Americas / Global
Bullet-proof training in Colombia, the US's Project Laundry List and plans for new high-speed rail.
Back to school — 01
New lesson plan
Locke High School, in Los Angeles, is a portrait of what’s wrong with state schools in the US. Just four out of every 100 pupils enter college.
In July, Green Dot Public Schools, a charter school organisation (privately run, publicly funded), took over and instituted a policy of smaller classes, a strict curriculum for preparing for college entry, uniforms and encouraging parent participation.
Steve Barr, Green Dot’s founder, told Monocle: “If we can create change at Locke, we can create it anywhere.”
During summer school (with only 400 pupils present), things seemed to be going smoothly but it remains to be seen if Green Dot’s tough love approach can succeed when the autumn term begins, and thousands of pupils arrive back.
At his nondescript clothes shop in Bogotá, Miguel Caballero has shot most of his employees. One manager remembers the time Caballero got out a .32 calibre pistol and fired at his chest. “My boss stood about 400m away from me, counted down from three and then ‘bang!’. It’s all part of the induction process,” he says.
He was wearing a jacket from Caballero’s bullet-proof clothing collection that includes everything from tweed jackets to tropical shirts. It’s a range that has made Caballero one of the world’s most sought-after tailors among the rich and famous in the firing line.
Sales are booming. Last year he delivered €5m of clothes in Latin America. He sees Africa and central and eastern Europe as growth areas, and a couture range recently arrived at Harrods in London. “Miguel Caballero is the only manufacturer of fashion protective clothing, the quality of production, fabrics, and design execution is first class,” says a Harrods spokesperson.

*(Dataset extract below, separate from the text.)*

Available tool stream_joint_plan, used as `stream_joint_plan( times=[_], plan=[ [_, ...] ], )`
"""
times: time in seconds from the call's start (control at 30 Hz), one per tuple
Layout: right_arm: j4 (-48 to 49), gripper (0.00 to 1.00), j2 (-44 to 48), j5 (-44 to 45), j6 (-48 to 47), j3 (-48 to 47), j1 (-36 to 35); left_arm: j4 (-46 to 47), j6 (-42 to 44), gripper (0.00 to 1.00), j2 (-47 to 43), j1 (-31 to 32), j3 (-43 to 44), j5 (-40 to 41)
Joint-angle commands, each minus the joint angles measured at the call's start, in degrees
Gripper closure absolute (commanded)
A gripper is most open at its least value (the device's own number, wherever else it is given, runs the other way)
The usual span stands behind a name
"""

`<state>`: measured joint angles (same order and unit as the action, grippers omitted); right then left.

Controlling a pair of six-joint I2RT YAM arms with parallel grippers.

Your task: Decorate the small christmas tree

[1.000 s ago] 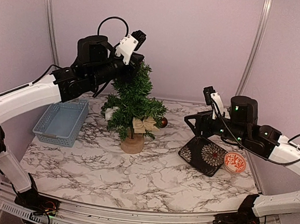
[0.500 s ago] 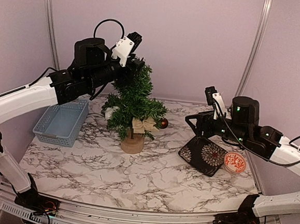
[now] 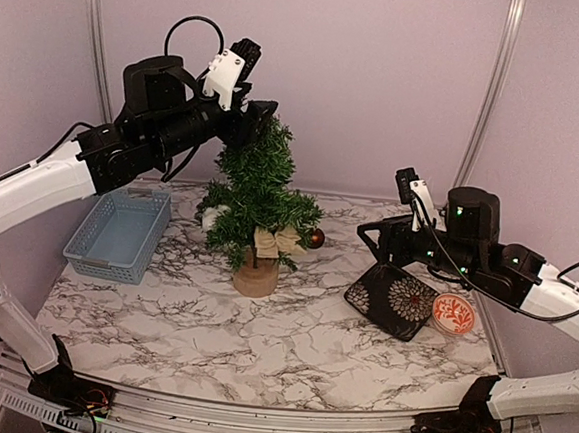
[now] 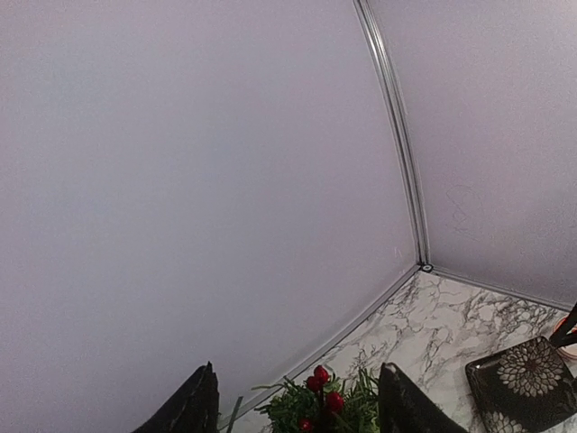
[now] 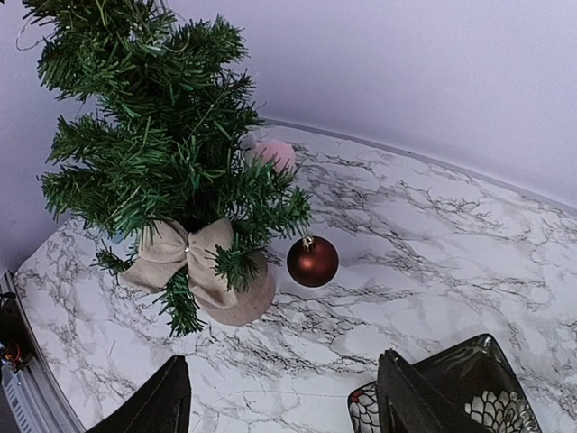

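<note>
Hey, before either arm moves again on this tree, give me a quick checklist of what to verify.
1. Tree standing upright: ok.
2. Left gripper open, fingers apart from the berry sprig: ok.
3. Right gripper open, nothing in it: ok.
4. Bow seated on the tree: ok.
5. Red ball hooked firmly on its branch: cannot tell.

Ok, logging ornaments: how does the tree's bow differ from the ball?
The bow is tan fabric; the ball is dark red and glossy. On the small christmas tree, the bow sits close to the trunk; the ball dangles from a branch tip. Both hang low.
</note>
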<state>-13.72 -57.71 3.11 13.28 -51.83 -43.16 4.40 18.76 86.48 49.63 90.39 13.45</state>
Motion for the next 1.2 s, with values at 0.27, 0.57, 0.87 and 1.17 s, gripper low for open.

Known as the “Armani of bullet- proof casualwear”, Caballero has dressed Hollywood A-listers, regional heads of state and US rappers. The bestseller is a black leather jacket that sells for up to €7,000, weighs 1.2kg and takes four weeks to make. The lighter the garment, the more expensive it is (Caballero is working on producing a bullet-proof jacket that weights just 400g).
Since he started up the business 16 years ago with $10, Caballero has been developing his secret-formula anti-ballistic fabrics, which include multiple layers of aramid nylons and synthetic fibres.
“In countries where AK-47s are more popular than handguns, we have to adapt the formula accordingly because the speed and shape of a bullet affects the materials we use,” says Caballero.
Tracking the super snatchers
Figures vary, but an estimated 48 per cent of kidnappings worldwide take place in Latin America. The following apply to 2007.
1. Mexico: 547 — One in seven of those kidnapped in Mexico in 2005 was killed, compared to one in 26 in Colombia 2. Colombia: 521 — Down from 3,500 in 2000 3. Venezuela — Official figures vary between 305 and 382
Fresh campaigns will begin this autumn for Americans’ right to dry their clothes outside. The campaign group Project Laundry List is urging authorities to challenge the widely held idea that hanging out laundry can ruin the view.
The group says if the average household stopped using a tumble-dryer it would save up to 25 per cent on bills. Florida has a law against banning washing lines. New Hampshire, Connecticut and Vermont may follow suit.
Back on track
Until now, the US has shunned train travel in favour of open roads and frequent-flyer miles. But with oil price hikes leading major US airlines to cut domestic routes, rail is finally getting another look. California is designing the country’s first major high-speed rail system, a 1,290km network that will link up large cities at a speed of up to 350km/h.
The system, which will cost around €25bn, is set to begin construction in 2011 at the earliest and be completed by 2020. And with an eventual annual capacity of 117 million passengers, it could save 12.7m barrels of oil and 5.4bn kg of carbon dioxide each year – while also reducing the state’s legendary traffic and pollution woes.
“We always think about San Francisco and Los Angeles, but there’s a lot of stuff in between,” says Carrie Pourvahidi, deputy director of the California High-Speed Rail Authority, the state agency in charge of the project. “There’s got to be some other alternative for people and goods to move around the state,” she adds.
The federal government is watching closely: it has designated another 10 potential high-speed corridors around the country.
The US only has 4 per cent of the world’s five to 25-year-old population but its expenditure on public education is 28 per cent of the worldwide total. Sub-Saharan Africa has 15 per cent of the world’s school-age population but only spends 2.4 per cent of the global total.